Now she’s in New York for the summer, and I’m getting married and moving down the street.

This was the first place I paid for. The first little home I made mine. I shared it with a lovely person, and we made some good memories as friends. But now we both are saying goodbye to the first four walls that saw our adulthood. Or our attempts at it.

It was a lovely place.

But it was never home.

I’m not attached to it. I love it here, don’t get me wrong. I love the neighbors and the setting and the floorplan. But i always knew it was a temporary fix. These walls were rented, never owned.

No. My real home is elsewhere.

And I’ll be there soon.



Everyone has wondered what on earth they’d do with a million dollars or a bottomless bank account. In fact, it’s one of the most common getting-to-know-you kind of questions. We all want to be financially secure. Few are brave enough to live without money on purpose, as some have, and most of us know what it means to have to stretch a dollar.

When we’re kids, the answer is easy and usually selfish. All the candy in the world. Buying the world so you could boss people around. Your own theme park. More generous kids would spend on a trip for their family or medical treatments for ailing grandparents.

You get older, and your dreams mellow. You want your dream car, then to put the rest in savings. You’d pay for college and a starter home. You’d pour it into a dream wedding or a startup company of your own invention. In all honesty, these dreams are the unlimited candy dreams grown a little stale.

I think of my own journey with this question. When I was small, I wanted a castle and a horse and a pet tiger. I got a little older and realized it would be smarter to buy a small house and invest the rest.
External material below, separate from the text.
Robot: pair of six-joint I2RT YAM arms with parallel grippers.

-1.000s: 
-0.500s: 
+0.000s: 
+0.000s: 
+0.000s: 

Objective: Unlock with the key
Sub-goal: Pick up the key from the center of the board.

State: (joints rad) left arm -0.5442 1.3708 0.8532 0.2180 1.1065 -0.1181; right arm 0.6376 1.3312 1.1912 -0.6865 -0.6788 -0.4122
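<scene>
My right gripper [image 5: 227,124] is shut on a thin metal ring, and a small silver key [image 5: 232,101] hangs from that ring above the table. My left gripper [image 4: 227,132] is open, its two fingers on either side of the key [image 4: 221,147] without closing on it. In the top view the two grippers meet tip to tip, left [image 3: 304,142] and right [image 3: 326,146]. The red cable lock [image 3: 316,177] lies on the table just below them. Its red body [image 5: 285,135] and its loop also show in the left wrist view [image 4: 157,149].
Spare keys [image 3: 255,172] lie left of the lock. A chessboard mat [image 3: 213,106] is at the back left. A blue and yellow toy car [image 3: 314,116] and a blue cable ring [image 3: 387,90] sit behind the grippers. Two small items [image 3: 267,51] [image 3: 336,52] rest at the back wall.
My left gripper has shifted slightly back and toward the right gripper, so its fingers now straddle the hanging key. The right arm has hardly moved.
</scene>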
I got older still and realized that I needed to give 10% of what I had back to God, so I set that amount aside in my head and played with the rest, wondering what dreams I could concoct that wouldn’t come out too greedy.

I had an encounter outside a Walmart today. There’s this corner of the parking lot right next to an exit into a side road where homeless people hang out with their signs and their battered backpacks. It’s always men with scraggled beards and sad expressions whose cardboard signs may or may not be telling the truth.
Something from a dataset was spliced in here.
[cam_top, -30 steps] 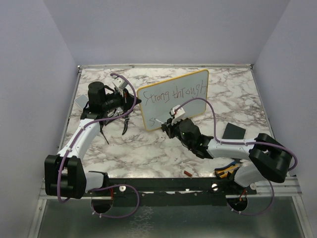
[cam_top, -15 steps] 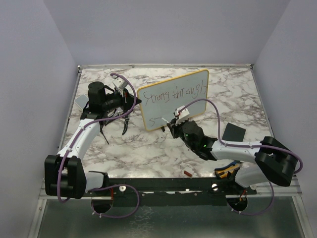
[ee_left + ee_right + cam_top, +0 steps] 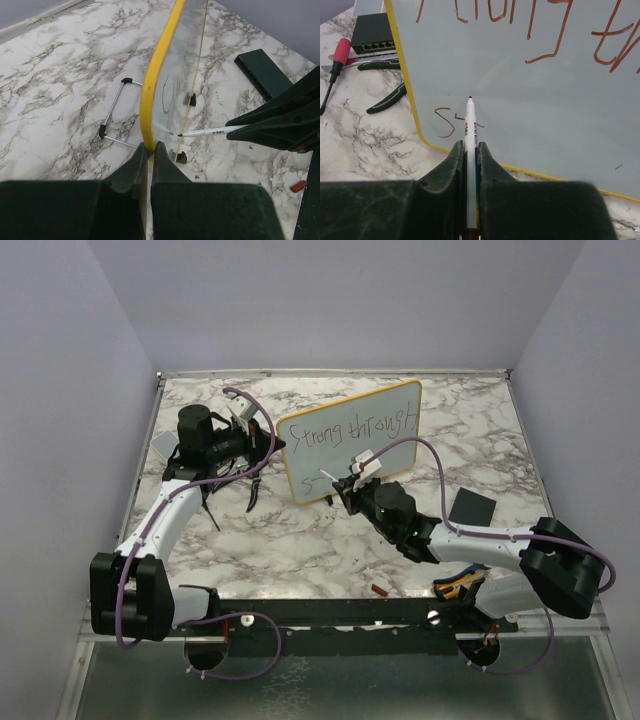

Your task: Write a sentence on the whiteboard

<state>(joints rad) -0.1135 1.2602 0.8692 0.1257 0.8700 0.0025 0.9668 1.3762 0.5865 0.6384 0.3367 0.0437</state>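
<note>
The whiteboard (image 3: pixel 385 455) stands tilted on the marble table, yellow-framed. Its top line of the sentence (image 3: pixel 345 428) reads roughly "Strong through". A second line (image 3: pixel 445 122) holds an "S" and a short stroke. My left gripper (image 3: pixel 150 147) is shut on the whiteboard's yellow side edge (image 3: pixel 155 75) and holds it from the left (image 3: pixel 262 445). My right gripper (image 3: pixel 469 147) is shut on a white marker (image 3: pixel 470 125), in front of the board's lower left (image 3: pixel 352 483). The marker tip (image 3: pixel 180 135) is at the board, just above the short stroke; I cannot tell if it touches.
A dark square slab (image 3: pixel 471 506) lies right of my right arm. A small red piece (image 3: pixel 380 590) lies near the front edge. Pliers (image 3: pixel 387 98), a red-handled screwdriver (image 3: pixel 337 55) and a black box (image 3: pixel 372 34) lie left of the board. A wire stand (image 3: pixel 112 117) sits behind it.
My right gripper has moved the marker a little right and up along the board's lower left, past the "S". The left gripper and the board have not moved.
</note>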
My parents taught me to be generous. Generous, but with a guarded mind. Most homeless people have legitimately met with hard circumstances and need enough to get back on their feet. Some are out for drug money. It’s not a fifty-fifty split between the two groups, but it’s hard to tell the sheep from the goats. I want to help in any way I can, but I don’t want to enable anyone, either. I usually run to a store to buy them some granola bars and a big bottle of water.

This time, there was a healthy looking man standing on the corner holding a bright green sign. The usual “homeless and jobless, please help” was followed by “I have a wife and kids.” Normally my inner skeptic would rear her bespectacled head at this claim, but not this time. I looked again, and saw that his wife and kids were with him. On the street corner. Tired. Sad. Confused.
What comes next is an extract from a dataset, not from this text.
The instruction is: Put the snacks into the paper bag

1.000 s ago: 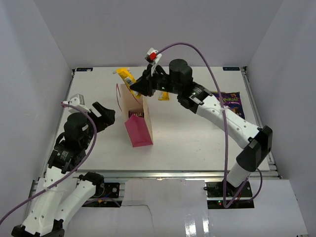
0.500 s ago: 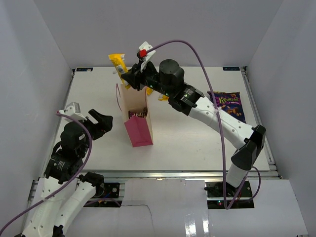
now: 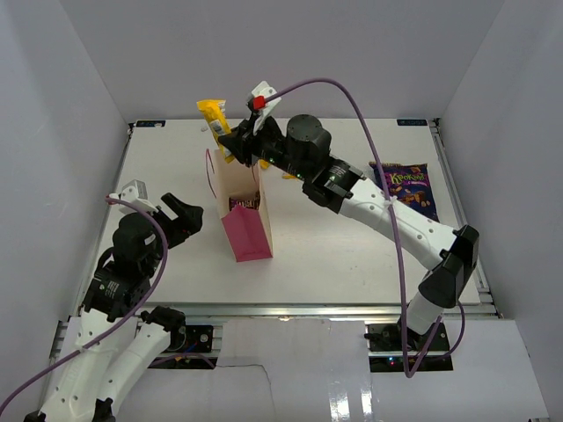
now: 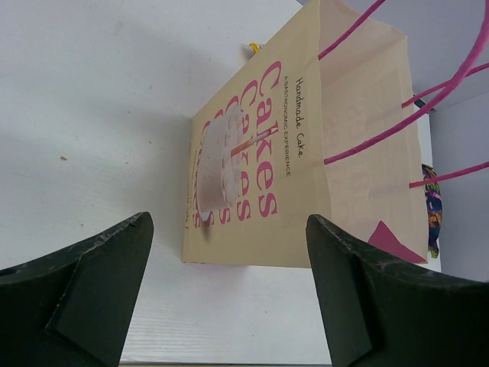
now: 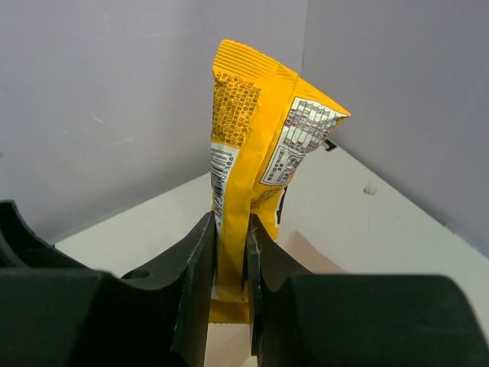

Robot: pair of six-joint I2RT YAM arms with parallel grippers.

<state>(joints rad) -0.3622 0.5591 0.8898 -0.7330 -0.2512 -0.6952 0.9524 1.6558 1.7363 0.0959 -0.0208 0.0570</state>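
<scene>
The pink paper bag [image 3: 244,211] stands upright left of the table's middle; a dark-brown bar [image 3: 244,203] shows inside its mouth. My right gripper [image 3: 234,142] is shut on a yellow wrapped bar [image 3: 216,125] and holds it upright above the bag's far rim. In the right wrist view the bar [image 5: 244,176] stands pinched between my fingers [image 5: 200,267]. Another yellow bar [image 3: 289,174] peeks out behind the right arm. The purple-blue chip bag [image 3: 406,187] lies at the right. My left gripper [image 3: 182,214] is open and empty, left of the bag [image 4: 306,145].
White walls enclose the table on three sides. The bag's thin cord handles [image 4: 412,99] arch off its top. The right arm reaches across the table's middle to the bag.
My right gripper carried the yellow bar left and up from behind the bag to above its far rim, then held nearly still. The left arm shifted slightly and stayed open.
</scene>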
Suddenly I knew exactly what I would do with all the money in the world.

All I could give him was five dollars and a prayer. He thanked me in a heavily accented version of English, and I couldn’t help but think he had brought his family here in the hopes of giving them a better, safer life, and everything had caved in on him. Far away from family that could take them in, far away from any familiar face. No community, no friends, nothing. Just himself, his wife, his children, and a lime green poster board.

There is not difference whatsoever between me and that man. None whatsoever. I can’t hope to explain why I have all my needs met and he has nothing. I’ve done nothing to deserve the things I have, and I’m ashamed of myself for not running back into that Walmart and buying them bags full of food or getting them a hotel room or something. Anything more than five lousy dollars.

Families should be able to spend Saturdays playing together at a park, not needing to beg on street corners.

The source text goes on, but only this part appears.